Task instructions:
Output, word for word, every line from the start of the listing down to and including the line that contains "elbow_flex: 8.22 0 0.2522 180"; include nothing else.
### Input data
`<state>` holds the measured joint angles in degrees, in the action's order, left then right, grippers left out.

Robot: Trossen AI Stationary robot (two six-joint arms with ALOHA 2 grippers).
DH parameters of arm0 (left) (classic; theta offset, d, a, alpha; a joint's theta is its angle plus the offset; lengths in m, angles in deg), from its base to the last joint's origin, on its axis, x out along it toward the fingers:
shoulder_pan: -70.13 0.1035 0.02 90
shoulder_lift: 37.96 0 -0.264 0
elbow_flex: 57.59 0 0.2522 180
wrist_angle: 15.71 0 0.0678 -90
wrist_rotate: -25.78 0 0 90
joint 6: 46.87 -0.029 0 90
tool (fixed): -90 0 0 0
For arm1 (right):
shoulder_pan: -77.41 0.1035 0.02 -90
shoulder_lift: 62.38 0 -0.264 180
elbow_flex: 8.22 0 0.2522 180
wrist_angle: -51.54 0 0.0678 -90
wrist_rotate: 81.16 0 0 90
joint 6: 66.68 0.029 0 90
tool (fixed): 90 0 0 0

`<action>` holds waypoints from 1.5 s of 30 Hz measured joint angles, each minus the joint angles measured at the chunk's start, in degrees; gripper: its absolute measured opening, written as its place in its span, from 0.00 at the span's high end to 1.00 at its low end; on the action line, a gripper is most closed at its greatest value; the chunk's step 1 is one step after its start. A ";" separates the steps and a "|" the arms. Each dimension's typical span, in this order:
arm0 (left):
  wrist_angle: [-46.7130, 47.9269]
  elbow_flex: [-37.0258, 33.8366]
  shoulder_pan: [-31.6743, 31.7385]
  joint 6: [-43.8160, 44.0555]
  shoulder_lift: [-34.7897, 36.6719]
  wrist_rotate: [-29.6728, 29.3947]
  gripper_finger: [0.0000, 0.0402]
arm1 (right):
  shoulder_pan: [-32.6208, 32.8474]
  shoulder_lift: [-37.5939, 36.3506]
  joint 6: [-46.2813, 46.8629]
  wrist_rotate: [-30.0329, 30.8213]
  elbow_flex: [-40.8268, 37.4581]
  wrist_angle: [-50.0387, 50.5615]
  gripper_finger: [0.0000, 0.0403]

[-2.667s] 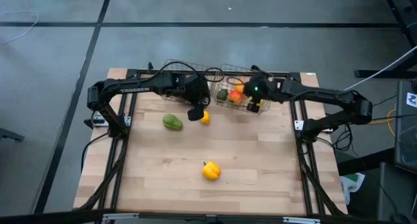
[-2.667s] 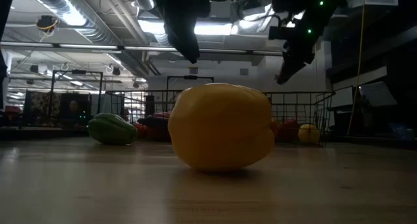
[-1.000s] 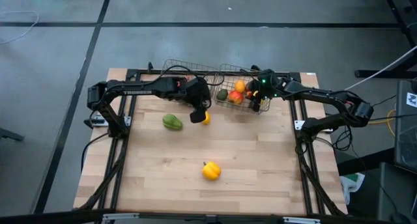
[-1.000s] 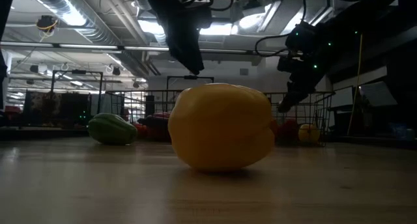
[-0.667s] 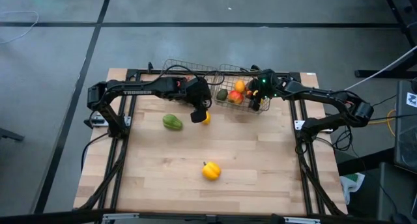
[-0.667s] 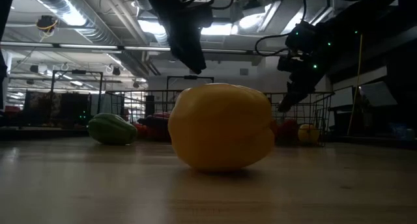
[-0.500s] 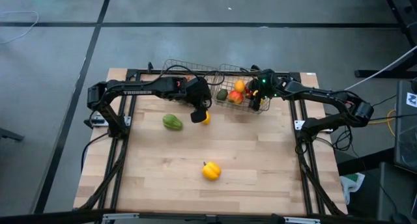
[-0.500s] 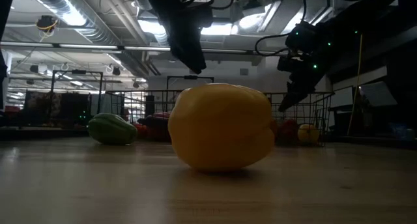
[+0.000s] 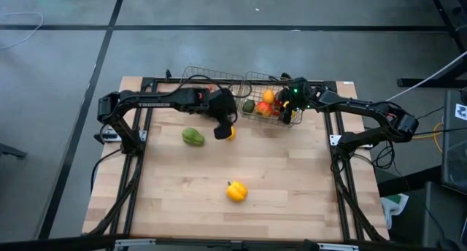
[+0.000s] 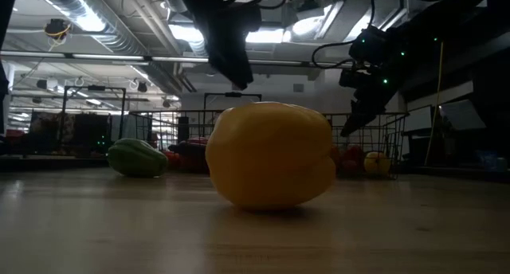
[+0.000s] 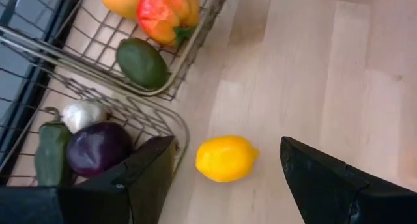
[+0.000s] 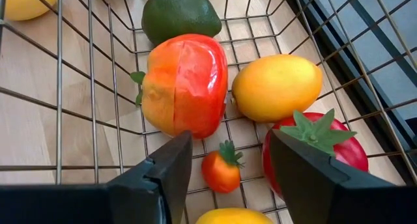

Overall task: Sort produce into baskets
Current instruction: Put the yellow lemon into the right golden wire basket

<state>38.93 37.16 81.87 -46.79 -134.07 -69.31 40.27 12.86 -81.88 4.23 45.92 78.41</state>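
Note:
Two wire baskets stand at the table's far edge, the left basket and the right basket. The right one holds a red-orange pepper, an avocado, a lemon, a red tomato and a small tomato. My right gripper hovers open over them, touching nothing. My left gripper hangs open above a lemon that lies on the wood beside the left basket's corner. That basket holds an eggplant, garlic and a green pepper.
A green pepper lies on the table left of the left gripper. A yellow pepper sits near the table's middle, toward the near edge. Bare wood spreads around both. Black frame rails run along the table's left and right sides.

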 joint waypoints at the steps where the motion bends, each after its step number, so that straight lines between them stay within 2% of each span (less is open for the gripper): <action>1: 0.00 0.00 -0.34 0.06 0.00 0.01 0.32 | 0.00 0.00 0.00 0.02 0.00 0.00 0.49; 16: -0.18 0.02 -4.16 4.58 -4.28 -0.71 0.32 | 0.00 0.00 -0.04 -0.02 0.00 0.00 0.49; 28: -0.48 0.02 -4.27 0.18 -7.56 -2.88 0.32 | 0.00 -0.05 -0.28 -0.37 0.49 0.75 0.49; 31: -0.95 0.02 -4.25 7.53 -7.56 -2.88 0.32 | 0.00 0.02 -0.54 0.10 1.72 1.14 0.49; 40: 2.85 0.02 -4.46 39.48 -7.56 -2.86 0.32 | 0.00 -0.02 -0.33 -0.17 5.62 0.87 0.49; 45: 5.28 0.02 -4.62 46.41 -7.56 -5.05 0.32 | 0.00 -0.04 -0.28 -0.50 7.62 0.83 0.49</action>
<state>44.21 37.19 77.24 -0.38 -141.64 -74.36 40.27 12.82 -82.16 3.73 53.54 79.24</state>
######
Your response:
`<state>` holds the measured joint angles in degrees, in the action's order, left then right, grippers left out.

Robot: Trossen AI Stationary robot (two six-joint arms with ALOHA 2 grippers).
DH parameters of arm0 (left) (classic; theta offset, d, a, alpha; a joint's theta is its angle plus the offset; lengths in m, angles in deg), from its base to the last joint's origin, on its axis, x out along it toward the fingers:
shoulder_pan: -70.13 0.1035 0.02 90
shoulder_lift: 37.96 0 -0.264 0
elbow_flex: 57.59 0 0.2522 180
wrist_angle: 15.71 0 0.0678 -90
wrist_rotate: -25.78 0 0 90
joint 6: 46.87 -0.029 0 90
tool (fixed): -90 0 0 0
For arm1 (right):
shoulder_pan: -77.41 0.1035 0.02 -90
shoulder_lift: 62.38 0 -0.264 180
elbow_flex: 8.22 0 0.2522 180

With this, the output is complete.